En efecto, aunque todos los apóstoles eran hombres, en la historia temprana de la iglesia, la mujer juega un papel tan importante que el apóstol Pablo dice: “Ya no hay judío ni griego; no hay esclavo ni libre; no hay varón ni mujer; porque todos vosotros sois uno en Cristo Jesús” (Gálatas 3:28 RV60). ¡JESÚS derribó para siempre las barreras sociales en el ámbito de la iglesia local! Sin embargo, para evitar el caos social y psicológico es necesario que en el hogar cristiano el hombre siga siendo la cabeza de la familia, eso sí, como dijo el apóstol Pedro: “De la misma manera, ustedes maridos, tienen que honrar a sus esposas. Cada uno viva con su esposa y trátela con entendimiento.
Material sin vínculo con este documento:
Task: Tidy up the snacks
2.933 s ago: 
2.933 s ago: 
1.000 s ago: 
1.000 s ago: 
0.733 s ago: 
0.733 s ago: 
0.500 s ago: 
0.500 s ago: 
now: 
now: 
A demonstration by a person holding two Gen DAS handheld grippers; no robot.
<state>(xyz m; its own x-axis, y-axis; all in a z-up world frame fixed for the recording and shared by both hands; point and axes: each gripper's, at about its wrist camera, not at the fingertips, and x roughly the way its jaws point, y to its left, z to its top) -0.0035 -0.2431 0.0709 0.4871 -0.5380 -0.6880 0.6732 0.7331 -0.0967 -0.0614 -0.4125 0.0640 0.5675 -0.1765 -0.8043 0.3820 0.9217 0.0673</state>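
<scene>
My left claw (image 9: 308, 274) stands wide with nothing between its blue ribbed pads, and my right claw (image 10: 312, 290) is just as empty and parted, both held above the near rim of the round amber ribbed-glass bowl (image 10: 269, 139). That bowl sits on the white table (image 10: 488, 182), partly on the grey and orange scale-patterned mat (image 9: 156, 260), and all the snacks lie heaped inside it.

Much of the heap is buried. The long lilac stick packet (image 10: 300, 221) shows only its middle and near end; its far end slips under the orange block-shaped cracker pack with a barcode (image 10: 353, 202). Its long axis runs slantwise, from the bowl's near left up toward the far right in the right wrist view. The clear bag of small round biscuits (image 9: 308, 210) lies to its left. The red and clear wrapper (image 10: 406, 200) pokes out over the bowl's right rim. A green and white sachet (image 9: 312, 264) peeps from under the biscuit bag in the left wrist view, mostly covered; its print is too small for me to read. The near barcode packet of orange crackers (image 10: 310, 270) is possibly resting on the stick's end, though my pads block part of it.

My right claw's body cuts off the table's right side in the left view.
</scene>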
Ella podrá ser más débil, pero participa por igual del regalo de la nueva vida que Dios les ha dado. Trátala como es debido, para que nada estorbe tus oraciones” (1 Pedro 3:7,NTV). Esto debe estar claro en un hombre cristiano nacido de nuevo, hombre, no eres un sargento y tu familia soldados para demandar obediencia absoluta; tampoco debes eludir tus responsabilidades para con tu esposa e hijos; una mujer es completamente feliz al lado de un hombre que la ama, valora, respeta y cuida, como lo que es, una joya preciosa de mucho valor.

Aunque la iglesia ha tratado mucho mejor a la mujer que el mundo secular a través de la historia, hoy me regocijo al ver el papel de liderazgo a nivel mundial de las mujeres en la vida secular. Las encontramos en todas partes adonde vamos, y en los ámbitos en que se desenvuelven no sólo adornan el lugar, sino que son exitosas. ¿Por qué está ocurriendo esto? Algo me dice que nuestro Creador, al designar desde el principio al hombre y la mujer juntos, como representantes y embajadores de Dios para cuidar de su creación, nos vuelve a decir: “Sean fructíferos y multiplíquense. Llenen la tierra y gobiernen sobre ella. Reinen sobre los peces del mar, las aves del cielo y todos los animales que corren por el suelo” (Génesis 1:28 Nueva traducción viviente).

La mujer es un ser humano especial creado para ser complemento del hombre, y desde allí, ser uno. Siempre listos para cambiar, influenciar e impactar, en pos de la paz y la justicia en esta tierra. Por eso, cuando Dios vio al hombre solo en medio de aquel jardín hermoso, dijo, le voy a poner el adorno final para que él esté feliz y completo… “y Dios hizo a la mujer.”

PERLA DE HOY: Amar a la esposa como Cristo amó a la iglesia es la manera de dar testimonio del amor de Dios en nosotros.